Transcribe the listing in full, word for word; pictures do not belong in the copy.

• [Data section]:
+ + + + + + +

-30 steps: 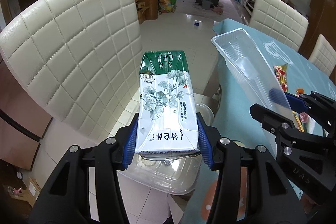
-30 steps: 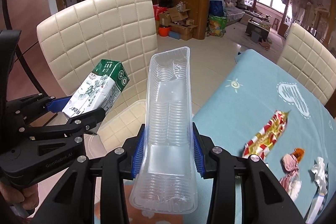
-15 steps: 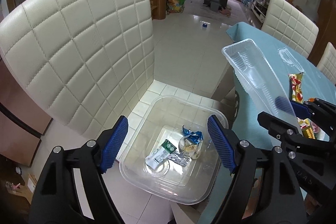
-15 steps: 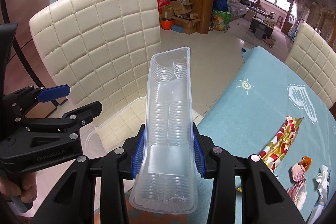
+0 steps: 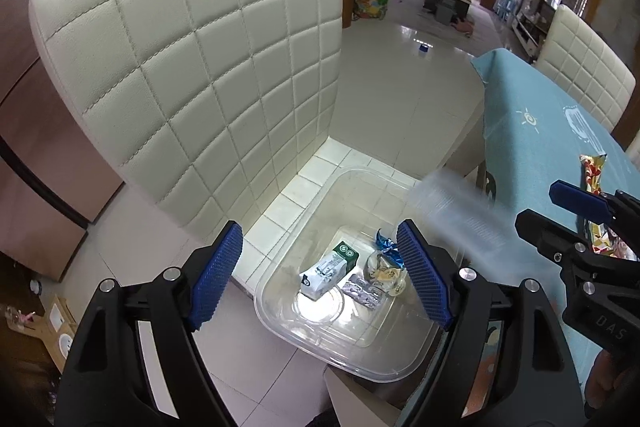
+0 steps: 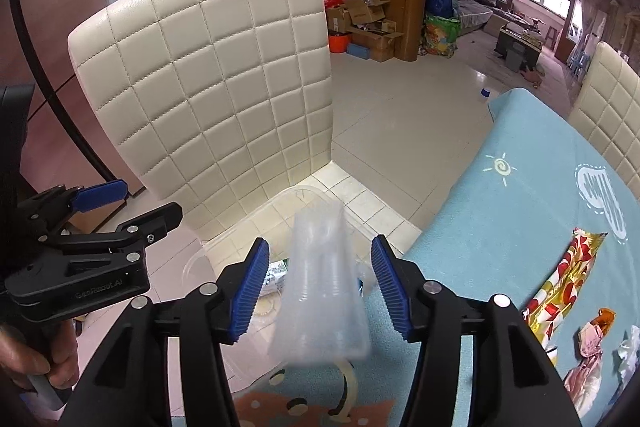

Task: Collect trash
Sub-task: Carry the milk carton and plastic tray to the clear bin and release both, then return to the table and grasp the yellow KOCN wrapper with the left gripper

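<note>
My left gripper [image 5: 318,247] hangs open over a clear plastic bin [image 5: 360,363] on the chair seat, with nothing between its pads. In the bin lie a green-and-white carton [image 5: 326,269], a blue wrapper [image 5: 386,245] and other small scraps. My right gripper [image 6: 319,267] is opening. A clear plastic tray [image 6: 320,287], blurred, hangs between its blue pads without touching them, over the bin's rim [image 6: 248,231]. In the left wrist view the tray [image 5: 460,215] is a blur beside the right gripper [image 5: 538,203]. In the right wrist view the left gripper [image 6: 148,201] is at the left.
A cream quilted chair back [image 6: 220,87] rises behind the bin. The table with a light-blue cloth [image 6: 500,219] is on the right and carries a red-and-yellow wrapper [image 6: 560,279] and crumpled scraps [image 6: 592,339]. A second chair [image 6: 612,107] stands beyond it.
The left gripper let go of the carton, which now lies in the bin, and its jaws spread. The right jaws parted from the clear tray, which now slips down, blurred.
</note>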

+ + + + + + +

• [Result for this task]:
-30 steps: 
-30 steps: 
-15 steps: 
-15 steps: 
+0 steps: 
+0 steps: 

Task: Collect trash
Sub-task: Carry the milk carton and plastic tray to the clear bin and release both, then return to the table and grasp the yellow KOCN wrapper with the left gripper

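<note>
My left gripper [image 5: 318,247] hangs open over a clear plastic bin [image 5: 360,363] on the chair seat, with nothing between its pads. In the bin lie a green-and-white carton [image 5: 326,269], a blue wrapper [image 5: 386,245] and other small scraps. My right gripper [image 6: 319,267] is opening. A clear plastic tray [image 6: 320,287], blurred, hangs between its blue pads without touching them, over the bin's rim [image 6: 248,231]. In the left wrist view the tray [image 5: 460,215] is a blur beside the right gripper [image 5: 538,203]. In the right wrist view the left gripper [image 6: 148,201] is at the left.
A cream quilted chair back [image 6: 220,87] rises behind the bin. The table with a light-blue cloth [image 6: 500,219] is on the right and carries a red-and-yellow wrapper [image 6: 560,279] and crumpled scraps [image 6: 592,339]. A second chair [image 6: 612,107] stands beyond it.
The left gripper let go of the carton, which now lies in the bin, and its jaws spread. The right jaws parted from the clear tray, which now slips down, blurred.
</note>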

Nothing further is required of this output.